[ASSIGNMENT] Down to the last line, repeat the records exactly.

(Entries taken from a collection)

/---

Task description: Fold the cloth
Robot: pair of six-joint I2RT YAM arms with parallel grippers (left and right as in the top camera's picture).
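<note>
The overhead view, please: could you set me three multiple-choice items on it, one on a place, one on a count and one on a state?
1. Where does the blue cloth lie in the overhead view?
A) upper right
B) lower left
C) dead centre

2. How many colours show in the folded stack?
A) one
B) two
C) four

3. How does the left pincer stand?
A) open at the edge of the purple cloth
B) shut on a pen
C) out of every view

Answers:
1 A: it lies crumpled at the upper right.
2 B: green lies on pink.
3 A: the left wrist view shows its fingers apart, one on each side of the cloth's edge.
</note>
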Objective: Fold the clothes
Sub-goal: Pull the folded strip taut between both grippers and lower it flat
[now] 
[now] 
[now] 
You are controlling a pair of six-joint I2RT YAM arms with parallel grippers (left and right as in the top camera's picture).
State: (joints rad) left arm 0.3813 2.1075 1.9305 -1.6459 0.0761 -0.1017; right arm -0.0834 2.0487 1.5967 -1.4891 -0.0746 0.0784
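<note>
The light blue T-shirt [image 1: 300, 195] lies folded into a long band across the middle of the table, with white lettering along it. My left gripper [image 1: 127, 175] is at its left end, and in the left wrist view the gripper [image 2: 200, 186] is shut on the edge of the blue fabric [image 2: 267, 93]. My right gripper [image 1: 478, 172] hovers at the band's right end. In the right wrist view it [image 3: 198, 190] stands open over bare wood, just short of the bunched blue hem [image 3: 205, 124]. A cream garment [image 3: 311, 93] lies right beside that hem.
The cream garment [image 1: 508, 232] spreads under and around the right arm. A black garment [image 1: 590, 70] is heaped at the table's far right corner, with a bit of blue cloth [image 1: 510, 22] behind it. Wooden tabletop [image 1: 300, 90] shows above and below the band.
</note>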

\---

[PROBLEM SOLUTION]
Task description: Fold the cloth
Robot: pair of six-joint I2RT YAM arms with parallel grippers (left and right as in the top camera's picture).
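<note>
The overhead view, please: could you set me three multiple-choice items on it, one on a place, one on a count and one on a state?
1. Where does the blue cloth lie in the overhead view?
A) upper right
B) lower left
C) dead centre

2. How many colours show in the folded stack?
A) one
B) two
C) four

3. How does the left pincer stand?
A) open at the edge of the purple cloth
B) shut on a pen
C) out of every view

Answers:
1 A: it lies crumpled at the upper right.
2 B: green lies on pink.
3 A: the left wrist view shows its fingers apart, one on each side of the cloth's edge.
</note>
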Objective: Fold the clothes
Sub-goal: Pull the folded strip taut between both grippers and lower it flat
[now] 
[now] 
[now] 
You are controlling a pair of six-joint I2RT YAM arms with parallel grippers (left and right as in the top camera's picture).
State: (joints rad) left arm 0.3813 2.1075 1.9305 -1.6459 0.0761 -0.1017; right arm -0.0834 2.0487 1.5967 -1.4891 -0.0746 0.0784
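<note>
The light blue T-shirt [image 1: 300, 195] lies folded into a long band across the middle of the table, with white lettering along it. My left gripper [image 1: 127, 175] is at its left end, and in the left wrist view the gripper [image 2: 200, 186] is shut on the edge of the blue fabric [image 2: 267, 93]. My right gripper [image 1: 478, 172] hovers at the band's right end. In the right wrist view it [image 3: 198, 190] stands open over bare wood, just short of the bunched blue hem [image 3: 205, 124]. A cream garment [image 3: 311, 93] lies right beside that hem.
The cream garment [image 1: 508, 232] spreads under and around the right arm. A black garment [image 1: 590, 70] is heaped at the table's far right corner, with a bit of blue cloth [image 1: 510, 22] behind it. Wooden tabletop [image 1: 300, 90] shows above and below the band.
</note>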

The response to this exercise is finished.